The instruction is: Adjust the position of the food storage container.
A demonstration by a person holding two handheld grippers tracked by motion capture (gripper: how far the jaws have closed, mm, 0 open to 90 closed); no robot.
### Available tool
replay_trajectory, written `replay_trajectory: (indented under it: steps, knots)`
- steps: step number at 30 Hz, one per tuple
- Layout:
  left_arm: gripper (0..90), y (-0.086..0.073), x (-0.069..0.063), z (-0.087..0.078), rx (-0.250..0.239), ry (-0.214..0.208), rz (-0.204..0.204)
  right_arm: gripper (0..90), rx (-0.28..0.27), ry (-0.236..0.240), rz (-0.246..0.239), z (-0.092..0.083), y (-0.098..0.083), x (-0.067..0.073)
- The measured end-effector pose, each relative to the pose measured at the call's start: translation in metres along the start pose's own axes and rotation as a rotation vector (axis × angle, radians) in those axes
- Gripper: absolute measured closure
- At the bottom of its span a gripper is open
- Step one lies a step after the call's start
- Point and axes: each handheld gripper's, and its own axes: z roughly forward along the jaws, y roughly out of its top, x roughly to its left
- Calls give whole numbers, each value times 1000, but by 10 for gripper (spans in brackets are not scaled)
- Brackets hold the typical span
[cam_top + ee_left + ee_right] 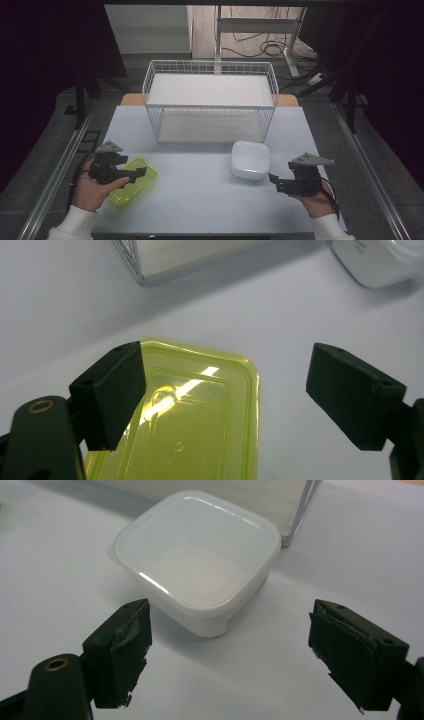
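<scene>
Two handheld black grippers are hovering wide open, gripping nothing: left gripper over a translucent yellow-green rectangular plastic box, right gripper facing a white square lidded plastic container.

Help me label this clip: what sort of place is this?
Probably a lab or recording room, not a home: a plain table staged with a wire basket and two food boxes, dark curtains at the sides, loose cables on the floor behind.
</scene>
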Motion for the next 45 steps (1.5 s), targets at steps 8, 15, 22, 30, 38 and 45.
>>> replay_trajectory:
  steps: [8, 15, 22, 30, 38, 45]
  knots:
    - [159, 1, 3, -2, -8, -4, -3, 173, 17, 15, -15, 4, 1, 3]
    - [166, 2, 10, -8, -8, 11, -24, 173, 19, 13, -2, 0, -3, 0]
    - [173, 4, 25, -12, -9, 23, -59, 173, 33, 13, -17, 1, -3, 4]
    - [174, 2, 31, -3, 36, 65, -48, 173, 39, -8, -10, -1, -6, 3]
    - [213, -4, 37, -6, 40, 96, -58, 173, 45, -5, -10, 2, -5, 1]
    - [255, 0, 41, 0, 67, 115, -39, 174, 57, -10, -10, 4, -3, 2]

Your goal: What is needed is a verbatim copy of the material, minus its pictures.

Answer to this problem:
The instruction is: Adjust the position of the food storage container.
A demonstration by a person holding two handheld grippers tracked by motion capture (gripper: how far the jaws have closed, mm, 0 open to 90 closed); no robot.
### Available tool
replay_trajectory, written `replay_trajectory: (indented under it: steps, knots)`
- steps: step number at 30 Hz, one per tuple
- Layout:
  left_arm: gripper (0..90), y (-0.086..0.073), x (-0.069..0.063), z (-0.087..0.078), rx (-0.250..0.239), ry (-0.214..0.208), rz (-0.204..0.204)
  right_arm: gripper (0..90), rx (-0.28..0.27), ry (-0.236..0.240), rz (-0.246..0.239), z (-0.092..0.083), y (-0.098..0.083), x (-0.067..0.073)
- The measured end-effector pose, each relative to the pose measured at the call's start: translation in metres along the start pose's own axes and rotation as a rotation vector (axis × angle, radians) in those axes
- Gripper: absolute measured closure
- At the bottom of its span a gripper is open
- Step one lies a step after the call's start
- Point and axes: each handheld gripper's, and its own axes: z roughly forward along the jaws, y roughly out of its top, x roughly to its left
- Calls give whole numbers, each value times 1000, but by 10 for gripper (spans in brackets are not scaled)
- Brackets hold the typical span
[cam_top + ee_left + ee_right] 
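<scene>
Two handheld black grippers are hovering wide open, gripping nothing: left gripper over a translucent yellow-green rectangular plastic box, right gripper facing a white square lidded plastic container.

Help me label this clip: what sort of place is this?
Probably a lab or recording room, not a home: a plain table staged with a wire basket and two food boxes, dark curtains at the sides, loose cables on the floor behind.
</scene>
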Motion for the next 45 steps (1.5 s), targets at steps 8, 15, 22, 30, 38 and 45.
>>> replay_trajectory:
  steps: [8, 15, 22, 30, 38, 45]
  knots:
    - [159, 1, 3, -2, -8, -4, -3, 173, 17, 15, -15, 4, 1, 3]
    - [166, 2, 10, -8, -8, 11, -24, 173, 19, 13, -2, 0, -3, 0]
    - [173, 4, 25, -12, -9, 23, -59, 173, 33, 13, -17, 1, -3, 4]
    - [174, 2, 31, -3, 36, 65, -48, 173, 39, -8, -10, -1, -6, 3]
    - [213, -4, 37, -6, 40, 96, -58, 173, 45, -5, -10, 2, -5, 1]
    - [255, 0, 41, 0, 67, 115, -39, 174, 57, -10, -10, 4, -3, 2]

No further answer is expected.